WHAT THE TASK ASKS
Each record below is to be copied exactly; the pictures are to be omitted.

Saved data entries:
--- START ---

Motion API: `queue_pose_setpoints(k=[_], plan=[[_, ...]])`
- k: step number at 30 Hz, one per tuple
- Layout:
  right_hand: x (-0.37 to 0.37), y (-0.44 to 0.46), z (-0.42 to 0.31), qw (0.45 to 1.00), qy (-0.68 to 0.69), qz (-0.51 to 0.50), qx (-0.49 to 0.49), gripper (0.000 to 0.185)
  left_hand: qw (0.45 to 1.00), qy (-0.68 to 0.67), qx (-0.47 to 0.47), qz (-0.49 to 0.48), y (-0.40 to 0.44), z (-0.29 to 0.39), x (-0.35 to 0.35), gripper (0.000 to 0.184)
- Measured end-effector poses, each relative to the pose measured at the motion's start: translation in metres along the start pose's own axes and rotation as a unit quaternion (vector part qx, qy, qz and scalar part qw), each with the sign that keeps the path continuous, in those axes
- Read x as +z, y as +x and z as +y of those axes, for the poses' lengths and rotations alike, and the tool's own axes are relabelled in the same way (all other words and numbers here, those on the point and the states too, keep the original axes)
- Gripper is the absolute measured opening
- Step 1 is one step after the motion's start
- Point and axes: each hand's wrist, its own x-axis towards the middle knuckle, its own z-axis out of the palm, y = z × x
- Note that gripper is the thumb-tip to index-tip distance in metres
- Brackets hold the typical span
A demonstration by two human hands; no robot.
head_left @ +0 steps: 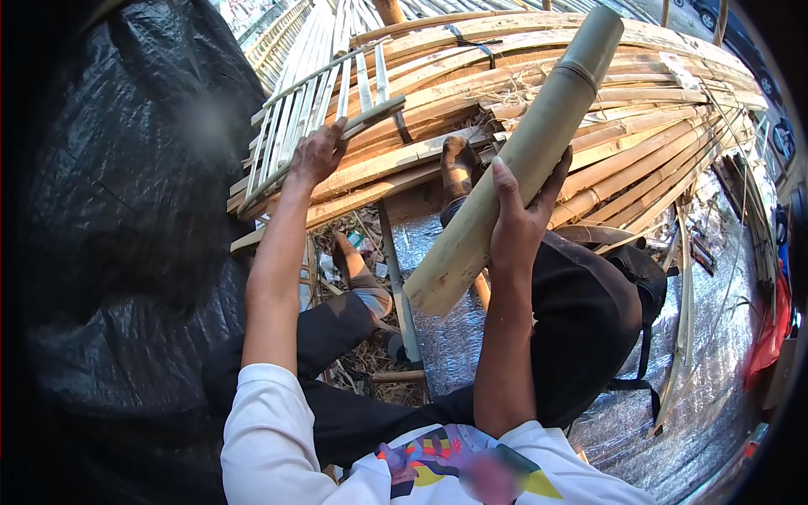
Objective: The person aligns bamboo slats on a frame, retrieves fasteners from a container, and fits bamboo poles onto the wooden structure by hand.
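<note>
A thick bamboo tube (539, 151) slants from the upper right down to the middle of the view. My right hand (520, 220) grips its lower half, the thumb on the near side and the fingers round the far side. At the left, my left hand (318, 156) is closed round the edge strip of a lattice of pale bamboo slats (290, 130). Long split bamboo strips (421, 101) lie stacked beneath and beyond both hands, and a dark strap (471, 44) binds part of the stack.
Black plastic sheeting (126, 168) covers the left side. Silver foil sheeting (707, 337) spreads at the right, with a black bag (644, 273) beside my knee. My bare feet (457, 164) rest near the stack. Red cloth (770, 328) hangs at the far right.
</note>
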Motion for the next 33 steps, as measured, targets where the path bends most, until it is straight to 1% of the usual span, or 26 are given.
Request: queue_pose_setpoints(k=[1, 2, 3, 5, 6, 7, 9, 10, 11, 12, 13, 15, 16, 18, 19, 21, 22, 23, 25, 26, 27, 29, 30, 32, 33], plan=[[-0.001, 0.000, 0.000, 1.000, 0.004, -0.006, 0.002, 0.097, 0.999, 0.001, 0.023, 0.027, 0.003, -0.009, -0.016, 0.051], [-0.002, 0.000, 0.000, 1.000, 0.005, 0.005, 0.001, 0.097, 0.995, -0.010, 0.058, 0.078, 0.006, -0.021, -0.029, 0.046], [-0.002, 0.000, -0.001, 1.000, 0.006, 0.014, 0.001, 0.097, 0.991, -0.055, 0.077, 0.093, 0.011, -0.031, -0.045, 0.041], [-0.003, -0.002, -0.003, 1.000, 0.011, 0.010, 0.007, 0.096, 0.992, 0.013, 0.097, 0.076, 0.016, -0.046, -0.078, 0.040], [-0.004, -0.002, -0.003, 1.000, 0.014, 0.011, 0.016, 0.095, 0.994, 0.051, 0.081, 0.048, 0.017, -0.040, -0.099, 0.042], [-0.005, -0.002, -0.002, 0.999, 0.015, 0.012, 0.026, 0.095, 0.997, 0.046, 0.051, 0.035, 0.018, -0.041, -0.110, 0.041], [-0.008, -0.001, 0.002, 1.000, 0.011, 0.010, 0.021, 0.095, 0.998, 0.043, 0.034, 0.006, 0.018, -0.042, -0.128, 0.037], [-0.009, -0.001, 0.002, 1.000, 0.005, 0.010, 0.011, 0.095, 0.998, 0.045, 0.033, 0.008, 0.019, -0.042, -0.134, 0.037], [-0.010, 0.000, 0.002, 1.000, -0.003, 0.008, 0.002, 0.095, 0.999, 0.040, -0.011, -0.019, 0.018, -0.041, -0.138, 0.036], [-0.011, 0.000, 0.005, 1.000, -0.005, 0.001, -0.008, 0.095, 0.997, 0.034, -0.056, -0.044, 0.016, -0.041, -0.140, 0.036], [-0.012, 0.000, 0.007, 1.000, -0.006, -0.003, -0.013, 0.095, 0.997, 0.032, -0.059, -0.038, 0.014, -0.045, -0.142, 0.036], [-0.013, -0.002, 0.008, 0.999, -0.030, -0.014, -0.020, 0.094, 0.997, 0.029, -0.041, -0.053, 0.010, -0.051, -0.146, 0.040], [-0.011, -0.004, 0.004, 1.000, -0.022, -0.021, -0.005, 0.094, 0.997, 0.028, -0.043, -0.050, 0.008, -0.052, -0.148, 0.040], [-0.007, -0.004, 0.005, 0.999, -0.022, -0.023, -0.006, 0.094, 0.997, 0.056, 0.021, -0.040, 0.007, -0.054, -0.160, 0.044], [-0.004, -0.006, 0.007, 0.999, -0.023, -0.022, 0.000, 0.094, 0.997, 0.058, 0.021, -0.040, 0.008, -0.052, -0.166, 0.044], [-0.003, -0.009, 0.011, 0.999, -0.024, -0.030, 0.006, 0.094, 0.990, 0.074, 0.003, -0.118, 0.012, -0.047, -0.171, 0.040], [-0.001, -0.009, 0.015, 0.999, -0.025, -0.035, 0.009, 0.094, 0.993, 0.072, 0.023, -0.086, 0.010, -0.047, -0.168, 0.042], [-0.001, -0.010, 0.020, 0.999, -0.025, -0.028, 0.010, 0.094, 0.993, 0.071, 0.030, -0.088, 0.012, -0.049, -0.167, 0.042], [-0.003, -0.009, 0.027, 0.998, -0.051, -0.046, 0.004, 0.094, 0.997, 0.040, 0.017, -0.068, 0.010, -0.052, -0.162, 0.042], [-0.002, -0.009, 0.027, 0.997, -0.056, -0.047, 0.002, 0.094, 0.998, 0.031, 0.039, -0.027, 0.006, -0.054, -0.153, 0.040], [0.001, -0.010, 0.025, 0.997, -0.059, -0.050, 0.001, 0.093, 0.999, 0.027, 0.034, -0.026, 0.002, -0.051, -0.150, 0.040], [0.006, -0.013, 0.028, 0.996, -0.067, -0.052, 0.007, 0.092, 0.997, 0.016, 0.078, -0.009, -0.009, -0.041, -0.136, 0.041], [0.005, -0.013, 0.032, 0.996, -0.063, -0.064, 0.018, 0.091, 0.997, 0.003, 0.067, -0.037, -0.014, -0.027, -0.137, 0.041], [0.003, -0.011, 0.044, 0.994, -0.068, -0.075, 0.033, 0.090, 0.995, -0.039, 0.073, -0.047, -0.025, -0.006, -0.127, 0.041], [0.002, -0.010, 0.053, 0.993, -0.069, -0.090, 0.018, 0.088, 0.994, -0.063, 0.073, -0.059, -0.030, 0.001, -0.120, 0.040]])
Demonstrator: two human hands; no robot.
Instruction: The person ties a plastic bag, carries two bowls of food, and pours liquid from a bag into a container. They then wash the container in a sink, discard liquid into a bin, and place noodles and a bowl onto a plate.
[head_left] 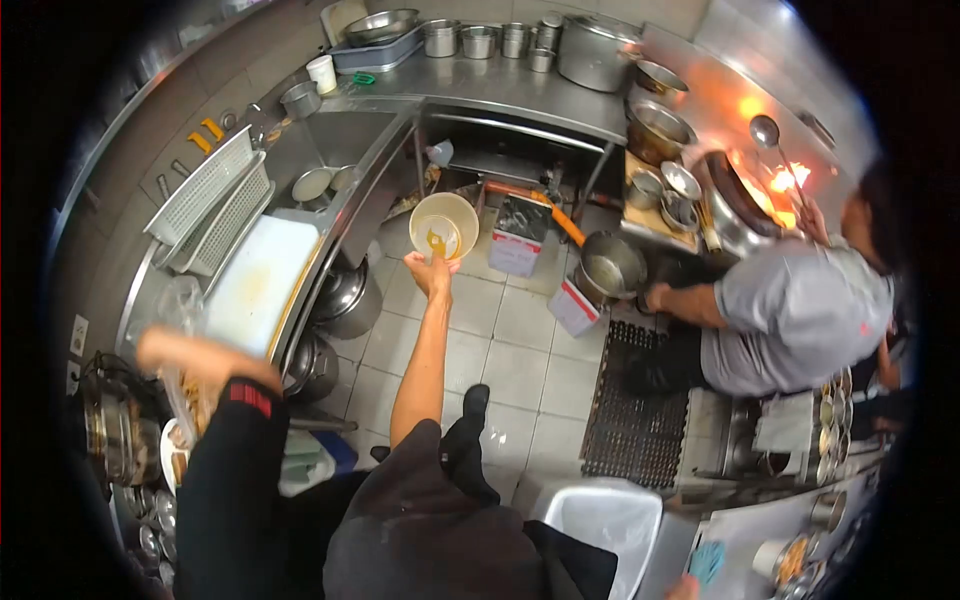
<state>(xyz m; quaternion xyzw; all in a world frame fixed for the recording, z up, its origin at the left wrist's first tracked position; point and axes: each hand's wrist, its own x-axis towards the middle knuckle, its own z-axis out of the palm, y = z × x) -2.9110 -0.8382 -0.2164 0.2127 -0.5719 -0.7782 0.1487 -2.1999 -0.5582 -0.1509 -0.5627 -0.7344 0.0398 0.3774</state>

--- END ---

COMPLETED EXERCISE
Motion API: `queue_pose_setpoints(k=[_], plan=[[_, ...]])`
- k: step number at 30 Hz, one per tuple
- Layout:
  right_hand: x (-0.37 to 0.37), y (-0.44 to 0.46), z (-0.42 to 0.31), qw (0.45 to 1.00), qy (-0.68 to 0.69), qz (-0.51 to 0.50), qx (-0.49 to 0.49), gripper (0.000 to 0.185)
  left_hand: qw (0.45 to 1.00), qy (-0.68 to 0.67), qx (-0.47 to 0.47), qz (-0.49 to 0.48), y (-0.40 to 0.44), z (-0.29 to 0.39), x (-0.35 to 0.35), gripper (0.000 to 0.184)
- Measured end-effector poses, each relative to the pose measured at the motion's start: translation in metres along the start pose's own axes and rotation as a unit quaternion (vector part qx, qy, qz and scalar part qw), each with the sign that keeps the path continuous, in those axes
- Read x as +z, y as +x and z as +y of those axes, for the poses' lengths and rotations alike, and the tool's own axes are relabelled in the same way (all other words and numbers here, those on the point and the states too, keep the original axes)
- Gripper is the absolute measured opening
- Step 1 is one step after the motion's start
- Point and axes: each hand's wrist, its own x-axis towards the middle knuckle, its own z-axis out of the palm, y = z × x
- Note that gripper is the thumb-tip to index-tip distance in metres
- Brackets hold the typical span
A demonstration by two human hands; no robot.
head_left @ +0 steps: 
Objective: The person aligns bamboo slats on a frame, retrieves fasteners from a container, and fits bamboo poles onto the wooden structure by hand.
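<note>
A thick bamboo tube (539, 151) slants from the upper right down to the middle of the view. My right hand (520, 220) grips its lower half, the thumb on the near side and the fingers round the far side. At the left, my left hand (318, 156) is closed round the edge strip of a lattice of pale bamboo slats (290, 130). Long split bamboo strips (421, 101) lie stacked beneath and beyond both hands, and a dark strap (471, 44) binds part of the stack.
Black plastic sheeting (126, 168) covers the left side. Silver foil sheeting (707, 337) spreads at the right, with a black bag (644, 273) beside my knee. My bare feet (457, 164) rest near the stack. Red cloth (770, 328) hangs at the far right.
</note>
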Motion for the next 33 steps, as measured, targets where the path bends most, until it is straight to 1% of the usual span, or 26 are given.
Request: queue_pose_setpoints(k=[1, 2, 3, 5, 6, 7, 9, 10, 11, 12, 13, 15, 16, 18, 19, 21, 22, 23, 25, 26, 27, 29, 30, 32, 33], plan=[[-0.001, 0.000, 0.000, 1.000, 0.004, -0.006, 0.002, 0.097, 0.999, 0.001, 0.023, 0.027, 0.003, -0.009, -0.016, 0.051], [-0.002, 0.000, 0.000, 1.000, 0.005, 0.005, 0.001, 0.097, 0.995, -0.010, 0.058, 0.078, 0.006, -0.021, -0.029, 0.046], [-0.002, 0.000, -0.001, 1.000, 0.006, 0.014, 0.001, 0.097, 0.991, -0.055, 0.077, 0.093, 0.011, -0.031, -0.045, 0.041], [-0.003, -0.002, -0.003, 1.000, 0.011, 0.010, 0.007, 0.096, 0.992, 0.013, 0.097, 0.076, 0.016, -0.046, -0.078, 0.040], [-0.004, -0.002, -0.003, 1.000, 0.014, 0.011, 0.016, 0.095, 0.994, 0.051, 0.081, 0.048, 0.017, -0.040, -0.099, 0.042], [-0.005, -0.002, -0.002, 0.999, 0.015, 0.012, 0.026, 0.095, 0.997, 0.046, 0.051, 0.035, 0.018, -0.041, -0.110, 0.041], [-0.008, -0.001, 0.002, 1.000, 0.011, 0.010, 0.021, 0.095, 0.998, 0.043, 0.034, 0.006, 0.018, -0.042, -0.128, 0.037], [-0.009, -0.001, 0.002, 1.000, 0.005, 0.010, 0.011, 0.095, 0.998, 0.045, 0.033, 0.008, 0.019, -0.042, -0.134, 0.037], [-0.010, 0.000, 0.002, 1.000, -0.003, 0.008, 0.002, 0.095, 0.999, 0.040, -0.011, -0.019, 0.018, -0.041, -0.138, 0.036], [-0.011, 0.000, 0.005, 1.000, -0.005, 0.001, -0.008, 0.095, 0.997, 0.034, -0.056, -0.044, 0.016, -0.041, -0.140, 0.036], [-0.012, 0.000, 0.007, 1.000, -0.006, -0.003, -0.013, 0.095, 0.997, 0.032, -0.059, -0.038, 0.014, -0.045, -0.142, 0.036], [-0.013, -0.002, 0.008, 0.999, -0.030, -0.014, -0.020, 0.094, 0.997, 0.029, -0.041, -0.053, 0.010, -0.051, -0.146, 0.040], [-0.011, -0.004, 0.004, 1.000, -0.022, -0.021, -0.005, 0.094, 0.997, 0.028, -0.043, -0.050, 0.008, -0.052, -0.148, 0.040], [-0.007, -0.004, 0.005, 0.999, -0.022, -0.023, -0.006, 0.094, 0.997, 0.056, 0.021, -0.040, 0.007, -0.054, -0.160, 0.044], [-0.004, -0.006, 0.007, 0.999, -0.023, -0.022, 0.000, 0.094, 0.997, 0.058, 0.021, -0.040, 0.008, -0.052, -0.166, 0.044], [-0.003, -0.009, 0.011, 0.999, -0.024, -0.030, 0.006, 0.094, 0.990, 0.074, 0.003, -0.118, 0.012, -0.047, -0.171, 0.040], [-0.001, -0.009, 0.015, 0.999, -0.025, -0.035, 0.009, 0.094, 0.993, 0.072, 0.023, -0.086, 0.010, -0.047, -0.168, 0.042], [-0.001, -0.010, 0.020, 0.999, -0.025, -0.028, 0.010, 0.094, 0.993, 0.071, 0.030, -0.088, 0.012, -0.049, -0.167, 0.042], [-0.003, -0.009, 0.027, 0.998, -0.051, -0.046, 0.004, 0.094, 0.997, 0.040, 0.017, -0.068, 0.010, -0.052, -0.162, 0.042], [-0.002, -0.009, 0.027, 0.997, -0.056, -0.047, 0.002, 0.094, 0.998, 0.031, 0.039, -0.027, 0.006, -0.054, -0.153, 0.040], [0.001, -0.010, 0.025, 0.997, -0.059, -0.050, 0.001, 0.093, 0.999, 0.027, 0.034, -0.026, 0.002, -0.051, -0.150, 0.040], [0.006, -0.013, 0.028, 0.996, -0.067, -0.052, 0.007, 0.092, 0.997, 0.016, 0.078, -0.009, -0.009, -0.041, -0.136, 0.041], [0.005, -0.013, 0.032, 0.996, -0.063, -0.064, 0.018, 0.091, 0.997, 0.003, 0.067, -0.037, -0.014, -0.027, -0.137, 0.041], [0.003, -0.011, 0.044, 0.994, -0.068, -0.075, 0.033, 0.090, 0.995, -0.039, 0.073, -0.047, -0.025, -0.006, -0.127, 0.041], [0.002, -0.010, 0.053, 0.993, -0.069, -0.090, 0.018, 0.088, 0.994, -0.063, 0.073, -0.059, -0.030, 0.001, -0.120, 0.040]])
Demonstrator: two human hands; no robot.
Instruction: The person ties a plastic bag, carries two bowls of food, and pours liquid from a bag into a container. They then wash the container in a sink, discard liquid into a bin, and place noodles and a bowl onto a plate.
[head_left] 
<state>(xyz m; quaternion xyzw; all in a world frame fixed for the recording, z up, its origin at the left wrist's first tracked position; point and axes: each hand's wrist, its own x-axis towards the middle knuckle, its own z-axis out of the palm, y = z × x) -2.9110 -0.8382 -0.2164 0.2127 -0.5719 -0.7782 0.1487 -2.1999 -0.5582 -0.1509 -0.5627 -0.7344 0.0398 0.3774</state>

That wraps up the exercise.